Cheesecake, completed in 2019, are diminutive and glamorous. Each sculpture is densely wrapped and draped with decorative fabric, interspersed with small ceramic shards. The moniker Cheesecake is subverted from its intended reference of objectifying a man or woman, to a fully embraced description referring to his glammed-up ‘objects’.

 

Ramekon O’Arwisters is the 2021 recipient of the McLaughlin Award for The Project Space at The Headlands Center for the Arts, Artist-in-Residence program.

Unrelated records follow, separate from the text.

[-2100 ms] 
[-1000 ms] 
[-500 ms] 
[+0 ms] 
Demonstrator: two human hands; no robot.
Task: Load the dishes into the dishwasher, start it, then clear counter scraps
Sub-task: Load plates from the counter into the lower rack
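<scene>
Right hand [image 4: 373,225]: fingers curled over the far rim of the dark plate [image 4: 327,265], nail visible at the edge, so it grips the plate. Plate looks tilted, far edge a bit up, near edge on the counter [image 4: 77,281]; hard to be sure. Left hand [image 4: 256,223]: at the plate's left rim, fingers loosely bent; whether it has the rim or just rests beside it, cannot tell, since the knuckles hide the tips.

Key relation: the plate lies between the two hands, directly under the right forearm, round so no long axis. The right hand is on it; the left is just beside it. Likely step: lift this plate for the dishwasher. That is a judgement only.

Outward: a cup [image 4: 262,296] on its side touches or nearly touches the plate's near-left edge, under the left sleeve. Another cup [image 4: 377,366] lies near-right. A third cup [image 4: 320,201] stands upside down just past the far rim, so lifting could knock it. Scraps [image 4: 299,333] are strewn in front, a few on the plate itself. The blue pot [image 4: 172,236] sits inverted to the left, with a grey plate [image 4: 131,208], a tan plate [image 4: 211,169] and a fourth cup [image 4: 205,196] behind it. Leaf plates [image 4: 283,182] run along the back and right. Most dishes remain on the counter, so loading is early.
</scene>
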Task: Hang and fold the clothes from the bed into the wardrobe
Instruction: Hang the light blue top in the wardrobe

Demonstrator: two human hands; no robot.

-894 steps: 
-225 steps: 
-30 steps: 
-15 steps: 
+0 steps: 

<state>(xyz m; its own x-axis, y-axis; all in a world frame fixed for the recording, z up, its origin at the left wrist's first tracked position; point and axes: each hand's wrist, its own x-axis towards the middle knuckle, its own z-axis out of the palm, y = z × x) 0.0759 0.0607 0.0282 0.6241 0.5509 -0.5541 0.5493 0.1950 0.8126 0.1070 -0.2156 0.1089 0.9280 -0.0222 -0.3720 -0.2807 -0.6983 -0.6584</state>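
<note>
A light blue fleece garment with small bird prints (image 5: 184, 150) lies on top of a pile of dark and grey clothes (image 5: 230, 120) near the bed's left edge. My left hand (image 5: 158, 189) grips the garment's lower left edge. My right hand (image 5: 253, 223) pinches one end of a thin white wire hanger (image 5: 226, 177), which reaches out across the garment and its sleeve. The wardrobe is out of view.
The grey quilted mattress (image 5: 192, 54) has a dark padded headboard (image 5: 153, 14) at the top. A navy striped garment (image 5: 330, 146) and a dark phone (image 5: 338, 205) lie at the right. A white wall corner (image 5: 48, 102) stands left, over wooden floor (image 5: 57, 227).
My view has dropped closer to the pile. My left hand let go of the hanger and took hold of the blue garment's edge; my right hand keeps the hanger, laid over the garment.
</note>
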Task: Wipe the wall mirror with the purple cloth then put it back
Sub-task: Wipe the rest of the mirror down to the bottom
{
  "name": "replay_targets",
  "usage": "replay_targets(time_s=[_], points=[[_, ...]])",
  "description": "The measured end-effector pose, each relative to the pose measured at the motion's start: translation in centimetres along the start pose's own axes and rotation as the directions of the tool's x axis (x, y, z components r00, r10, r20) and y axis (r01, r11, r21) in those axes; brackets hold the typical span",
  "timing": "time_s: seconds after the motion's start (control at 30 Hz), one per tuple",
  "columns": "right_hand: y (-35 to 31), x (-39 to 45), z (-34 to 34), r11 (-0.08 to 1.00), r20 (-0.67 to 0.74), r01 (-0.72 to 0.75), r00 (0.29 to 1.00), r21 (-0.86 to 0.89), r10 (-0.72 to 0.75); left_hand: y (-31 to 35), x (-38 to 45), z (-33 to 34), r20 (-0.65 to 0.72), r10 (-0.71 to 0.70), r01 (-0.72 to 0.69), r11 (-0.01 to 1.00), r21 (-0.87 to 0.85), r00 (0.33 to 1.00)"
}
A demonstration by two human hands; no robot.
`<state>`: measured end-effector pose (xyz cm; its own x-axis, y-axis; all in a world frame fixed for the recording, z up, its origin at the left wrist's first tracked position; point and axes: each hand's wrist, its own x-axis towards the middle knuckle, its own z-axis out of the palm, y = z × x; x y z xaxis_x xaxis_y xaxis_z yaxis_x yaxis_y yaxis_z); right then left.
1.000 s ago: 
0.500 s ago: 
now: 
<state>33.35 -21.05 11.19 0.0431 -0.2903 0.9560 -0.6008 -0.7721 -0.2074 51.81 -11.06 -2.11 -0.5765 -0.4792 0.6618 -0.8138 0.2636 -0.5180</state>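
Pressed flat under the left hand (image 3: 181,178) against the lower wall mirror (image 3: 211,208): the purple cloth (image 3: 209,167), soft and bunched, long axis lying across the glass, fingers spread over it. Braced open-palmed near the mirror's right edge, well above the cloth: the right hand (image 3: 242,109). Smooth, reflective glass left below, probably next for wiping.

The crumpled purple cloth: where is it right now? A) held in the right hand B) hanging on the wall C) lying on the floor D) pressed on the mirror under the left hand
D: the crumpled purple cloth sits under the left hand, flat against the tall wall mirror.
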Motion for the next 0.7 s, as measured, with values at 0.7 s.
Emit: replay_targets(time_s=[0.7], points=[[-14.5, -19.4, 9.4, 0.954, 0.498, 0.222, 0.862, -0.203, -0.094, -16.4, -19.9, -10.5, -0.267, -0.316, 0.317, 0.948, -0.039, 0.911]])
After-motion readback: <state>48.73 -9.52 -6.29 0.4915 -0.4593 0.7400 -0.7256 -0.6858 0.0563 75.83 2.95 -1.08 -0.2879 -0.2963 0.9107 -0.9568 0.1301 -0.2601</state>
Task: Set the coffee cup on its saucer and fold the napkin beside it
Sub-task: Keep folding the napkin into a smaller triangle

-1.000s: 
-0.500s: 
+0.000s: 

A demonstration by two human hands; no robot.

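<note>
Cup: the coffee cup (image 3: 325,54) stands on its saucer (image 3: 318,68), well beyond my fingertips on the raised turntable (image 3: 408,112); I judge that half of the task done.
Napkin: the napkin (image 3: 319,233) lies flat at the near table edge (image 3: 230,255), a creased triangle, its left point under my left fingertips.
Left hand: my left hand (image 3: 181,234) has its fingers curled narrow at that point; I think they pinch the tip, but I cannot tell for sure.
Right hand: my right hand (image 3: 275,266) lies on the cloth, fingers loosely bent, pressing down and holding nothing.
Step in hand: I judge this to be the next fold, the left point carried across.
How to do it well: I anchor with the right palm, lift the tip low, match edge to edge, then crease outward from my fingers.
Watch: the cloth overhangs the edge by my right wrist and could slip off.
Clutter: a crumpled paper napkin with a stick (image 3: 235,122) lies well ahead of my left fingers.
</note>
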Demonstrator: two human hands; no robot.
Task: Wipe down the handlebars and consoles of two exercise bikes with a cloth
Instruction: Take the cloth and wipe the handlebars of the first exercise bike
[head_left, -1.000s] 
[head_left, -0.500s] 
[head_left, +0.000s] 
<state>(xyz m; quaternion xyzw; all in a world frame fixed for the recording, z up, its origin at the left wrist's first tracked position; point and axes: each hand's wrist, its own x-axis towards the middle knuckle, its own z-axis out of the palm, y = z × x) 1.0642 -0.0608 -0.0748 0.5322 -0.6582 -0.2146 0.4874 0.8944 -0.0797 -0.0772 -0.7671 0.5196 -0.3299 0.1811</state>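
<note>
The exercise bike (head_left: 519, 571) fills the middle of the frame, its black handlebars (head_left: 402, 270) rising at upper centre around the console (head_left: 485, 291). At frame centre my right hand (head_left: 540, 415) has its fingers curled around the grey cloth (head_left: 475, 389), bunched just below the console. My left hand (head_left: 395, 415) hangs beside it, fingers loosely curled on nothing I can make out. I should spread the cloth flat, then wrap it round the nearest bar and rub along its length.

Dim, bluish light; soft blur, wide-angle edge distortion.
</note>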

In addition he received a Pollock-Krasner Foundation Grant for 2020/21. Past artist-in-residence programs include the de Young Museum Artist in Residence, the Djerassi Resident Artists Program, Recology San Francisco Artists-in-Residence Program and the Vermont Studio Center. Grants and Awards include Artadia: The Fund for Art and Dialogue, NY, the San Francisco Foundation, the San Francisco Arts Commission Cultural Equity Program, Black Artists Fund, Sacramento, and the Eureka Fellow awarded by the Fleishhacker Foundation in San Francisco. His work has been featured in Sculpture Magazine, the LA Times, San Francisco Chronicle, 7×7 Magazine, Artnet, and the San Francisco Examiner. Born in Kernersville, North Carolina, O’Arwisters earned a M.Div. from Duke University Divinity School in 1986. O’Arwisters is the founder of Crochet Jam, a community arts project infused with folk-art traditions that foster a creative culture in cooperative relationships.